## YOUR TASK
Among the entries below, copy every line that carries the word "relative".

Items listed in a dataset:
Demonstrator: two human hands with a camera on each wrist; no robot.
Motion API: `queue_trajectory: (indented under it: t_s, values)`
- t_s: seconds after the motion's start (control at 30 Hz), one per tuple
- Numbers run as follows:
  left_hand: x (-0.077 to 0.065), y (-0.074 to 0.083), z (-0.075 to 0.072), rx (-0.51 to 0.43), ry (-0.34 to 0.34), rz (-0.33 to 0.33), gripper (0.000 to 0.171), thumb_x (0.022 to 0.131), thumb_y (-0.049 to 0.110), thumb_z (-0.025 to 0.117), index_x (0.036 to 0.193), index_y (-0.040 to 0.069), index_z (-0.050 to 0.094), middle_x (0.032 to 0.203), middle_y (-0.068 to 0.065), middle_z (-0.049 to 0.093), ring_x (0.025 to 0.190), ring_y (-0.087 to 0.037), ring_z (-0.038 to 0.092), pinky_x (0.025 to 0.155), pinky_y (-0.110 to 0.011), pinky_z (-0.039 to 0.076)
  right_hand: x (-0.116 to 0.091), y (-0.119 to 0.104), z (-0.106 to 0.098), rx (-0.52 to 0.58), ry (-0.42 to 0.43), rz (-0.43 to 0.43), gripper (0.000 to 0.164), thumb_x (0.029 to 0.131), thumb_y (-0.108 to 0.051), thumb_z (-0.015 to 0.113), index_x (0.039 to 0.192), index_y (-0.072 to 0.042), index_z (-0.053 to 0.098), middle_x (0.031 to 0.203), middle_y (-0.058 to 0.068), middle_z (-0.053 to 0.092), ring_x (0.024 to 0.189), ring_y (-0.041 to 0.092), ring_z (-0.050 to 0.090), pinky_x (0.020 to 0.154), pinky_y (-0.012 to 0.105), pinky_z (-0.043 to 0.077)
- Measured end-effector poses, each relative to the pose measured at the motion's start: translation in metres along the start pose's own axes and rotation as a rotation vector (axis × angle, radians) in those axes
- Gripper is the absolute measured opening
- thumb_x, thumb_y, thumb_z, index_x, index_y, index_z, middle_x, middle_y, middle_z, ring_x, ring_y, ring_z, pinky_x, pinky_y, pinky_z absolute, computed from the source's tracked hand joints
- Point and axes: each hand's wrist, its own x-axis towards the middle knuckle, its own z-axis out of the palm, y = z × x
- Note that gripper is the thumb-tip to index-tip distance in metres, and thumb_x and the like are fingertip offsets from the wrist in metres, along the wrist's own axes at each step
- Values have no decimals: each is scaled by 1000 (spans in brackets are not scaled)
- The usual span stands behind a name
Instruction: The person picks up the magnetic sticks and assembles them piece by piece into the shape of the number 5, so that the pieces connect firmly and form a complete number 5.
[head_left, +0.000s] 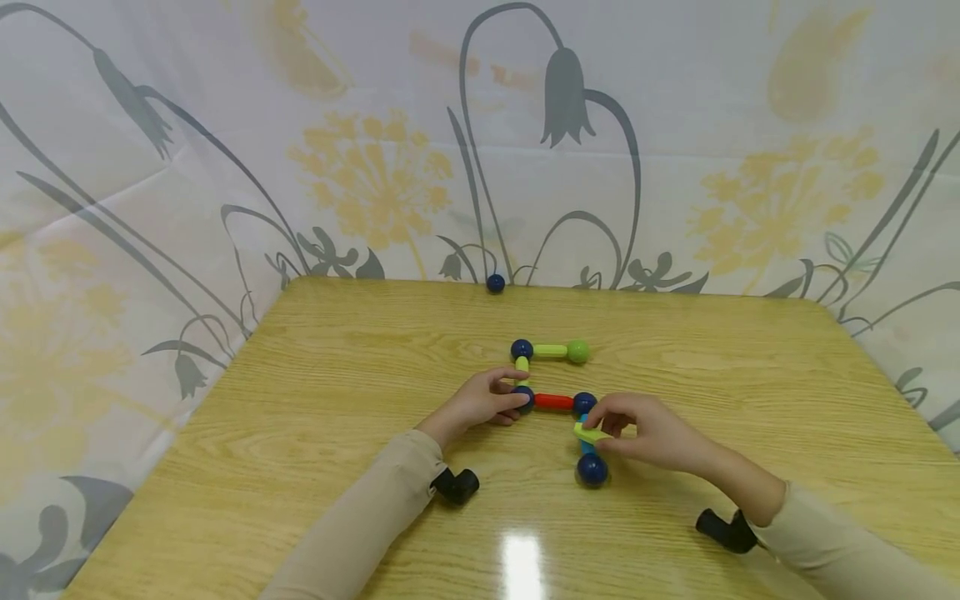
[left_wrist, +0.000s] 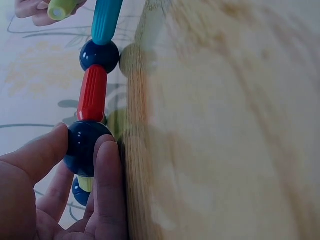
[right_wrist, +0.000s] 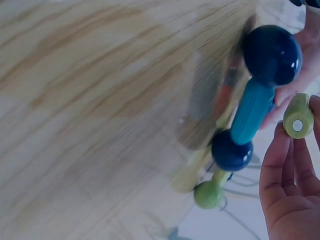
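Observation:
A chain of balls and magnetic rods lies on the wooden table. My left hand pinches a dark blue ball between thumb and fingers, at one end of the red rod. From that ball a yellow-green rod leads to another blue ball, then a further rod and a green ball. At the red rod's other end is a blue ball, joined by a blue rod to the nearest blue ball. My right hand pinches a loose yellow-green rod above the blue rod.
A single dark blue ball sits at the table's far edge. Behind it hangs a flower-printed cloth. Black wrist cameras stick out by both sleeves, the left one close over the table.

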Motion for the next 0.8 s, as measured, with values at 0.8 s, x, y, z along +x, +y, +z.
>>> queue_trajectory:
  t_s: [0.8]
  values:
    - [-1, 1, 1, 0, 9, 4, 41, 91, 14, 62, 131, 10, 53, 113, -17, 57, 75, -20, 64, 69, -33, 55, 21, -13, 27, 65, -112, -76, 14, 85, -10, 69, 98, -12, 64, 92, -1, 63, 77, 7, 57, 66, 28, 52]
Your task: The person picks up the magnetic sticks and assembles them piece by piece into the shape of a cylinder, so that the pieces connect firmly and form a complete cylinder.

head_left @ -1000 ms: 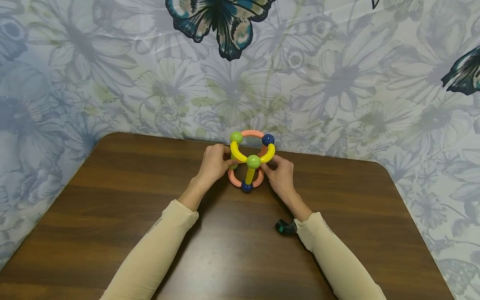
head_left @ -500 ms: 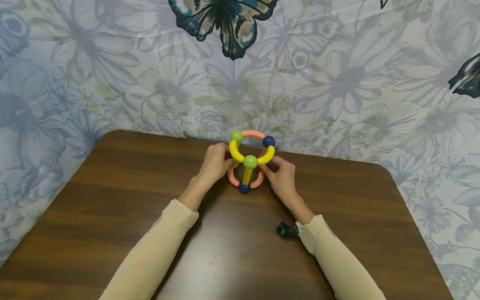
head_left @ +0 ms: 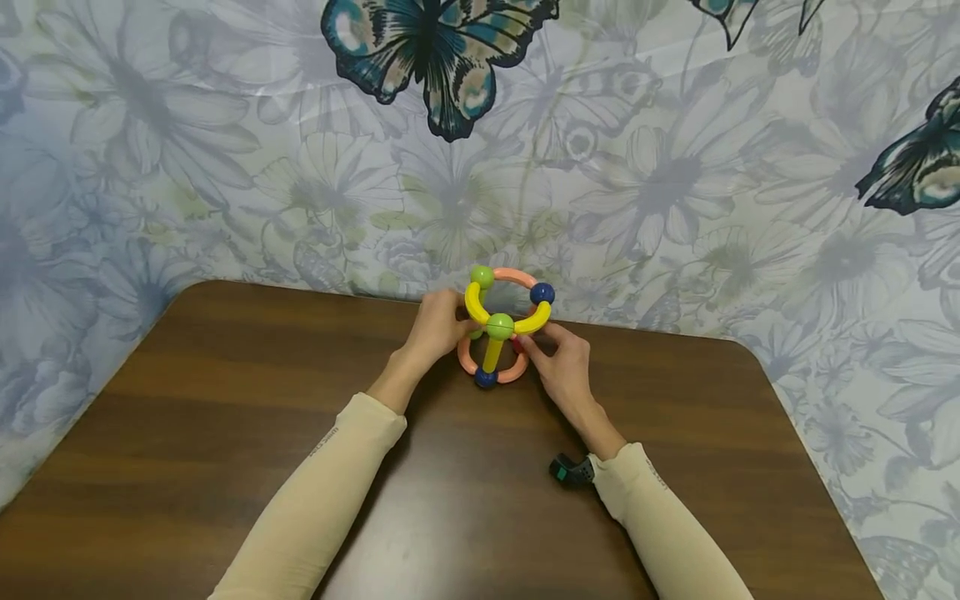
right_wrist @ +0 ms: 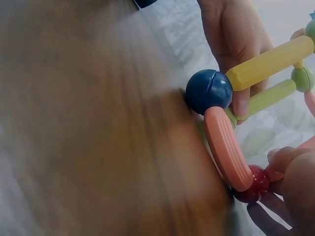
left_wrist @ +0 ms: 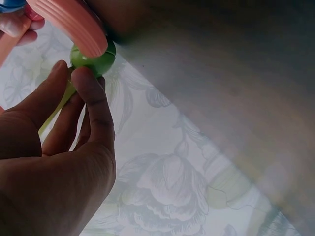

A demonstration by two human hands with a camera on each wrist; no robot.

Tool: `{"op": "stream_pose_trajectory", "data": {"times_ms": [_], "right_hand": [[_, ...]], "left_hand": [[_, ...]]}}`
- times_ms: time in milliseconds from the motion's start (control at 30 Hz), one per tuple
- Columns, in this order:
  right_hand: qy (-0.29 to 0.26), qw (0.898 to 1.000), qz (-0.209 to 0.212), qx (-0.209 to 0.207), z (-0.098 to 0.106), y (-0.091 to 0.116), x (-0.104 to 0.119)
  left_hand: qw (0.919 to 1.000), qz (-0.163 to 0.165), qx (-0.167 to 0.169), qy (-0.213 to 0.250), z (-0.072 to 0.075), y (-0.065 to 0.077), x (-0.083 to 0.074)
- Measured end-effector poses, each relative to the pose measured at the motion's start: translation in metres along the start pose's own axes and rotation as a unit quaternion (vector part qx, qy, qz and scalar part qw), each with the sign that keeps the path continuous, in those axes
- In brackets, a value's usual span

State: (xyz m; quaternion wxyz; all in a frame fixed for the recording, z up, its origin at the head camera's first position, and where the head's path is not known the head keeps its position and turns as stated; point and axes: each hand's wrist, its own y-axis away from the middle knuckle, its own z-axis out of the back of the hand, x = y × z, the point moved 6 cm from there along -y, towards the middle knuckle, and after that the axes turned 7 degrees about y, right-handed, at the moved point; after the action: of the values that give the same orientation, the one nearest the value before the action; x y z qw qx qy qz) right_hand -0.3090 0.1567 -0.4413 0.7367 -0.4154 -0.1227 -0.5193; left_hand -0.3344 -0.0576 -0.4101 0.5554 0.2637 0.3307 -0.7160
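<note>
A toy frame of ball-and-stick pieces stands near the table's back edge, between both hands. Its top loop has yellow curved sticks [head_left: 532, 318], an orange curve [head_left: 516, 276], green balls [head_left: 500, 326] and a blue ball [head_left: 542, 293]. A straight yellow stick [right_wrist: 278, 63] runs down to a lower blue ball [right_wrist: 209, 92], joined to a lower orange curve [right_wrist: 227, 148]. My left hand [head_left: 435, 329] pinches the green stick [right_wrist: 268, 100] beside a lower green ball [left_wrist: 93, 58]. My right hand [head_left: 564, 367] holds an orange stick by the red ball [right_wrist: 253, 184].
The brown wooden table [head_left: 225, 433] meets a wall covering [head_left: 637, 208] with flowers and butterflies just behind the toy. A dark strap device [head_left: 572, 471] is at the right sleeve cuff.
The toy frame has turned slightly, its front green ball and post shifting left and its upper back balls right. Both hands keep their hold. The head view has tilted slightly up.
</note>
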Motion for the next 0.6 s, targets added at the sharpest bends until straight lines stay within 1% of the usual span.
{"op": "stream_pose_trajectory", "data": {"times_ms": [100, 167, 267, 367, 500, 600], "right_hand": [[0.005, 1.000, 0.000, 0.000, 0.001, 0.001, -0.005], [0.010, 1.000, 0.004, 0.004, 0.000, -0.002, -0.006], [0.021, 1.000, 0.009, 0.017, -0.001, -0.007, -0.008], [0.033, 0.999, 0.012, 0.026, -0.003, -0.011, -0.011], [0.044, 0.999, 0.012, 0.024, -0.002, -0.015, -0.017], [0.044, 0.999, 0.015, 0.020, 0.000, -0.017, -0.020]], "left_hand": [[1.0000, -0.004, 0.003, 0.005, -0.005, 0.000, 0.001], [1.0000, -0.007, 0.000, 0.004, -0.003, -0.002, -0.001], [1.0000, -0.001, -0.006, 0.004, -0.003, -0.004, -0.001], [0.9999, 0.005, -0.011, -0.001, -0.006, -0.007, -0.001], [0.9999, 0.000, -0.012, -0.008, -0.012, -0.010, -0.003], [0.9999, -0.001, -0.015, -0.006, -0.013, -0.012, -0.005]]}}
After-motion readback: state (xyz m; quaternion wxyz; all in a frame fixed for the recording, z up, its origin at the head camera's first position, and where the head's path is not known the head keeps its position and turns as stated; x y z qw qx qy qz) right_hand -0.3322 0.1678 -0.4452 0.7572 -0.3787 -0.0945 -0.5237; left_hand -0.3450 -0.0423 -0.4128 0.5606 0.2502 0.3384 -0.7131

## THE ANSWER
- Measured end-effector poses, each relative to the pose measured at the motion's start: translation in metres along the start pose's own axes and rotation as a rotation vector (axis × angle, radians) in those axes
- Measured end-effector poses, each relative to the pose measured at the motion's start: translation in metres along the start pose's own axes and rotation as a unit quaternion (vector part qx, qy, qz and scalar part qw), each with the sign that keeps the path continuous, in those axes

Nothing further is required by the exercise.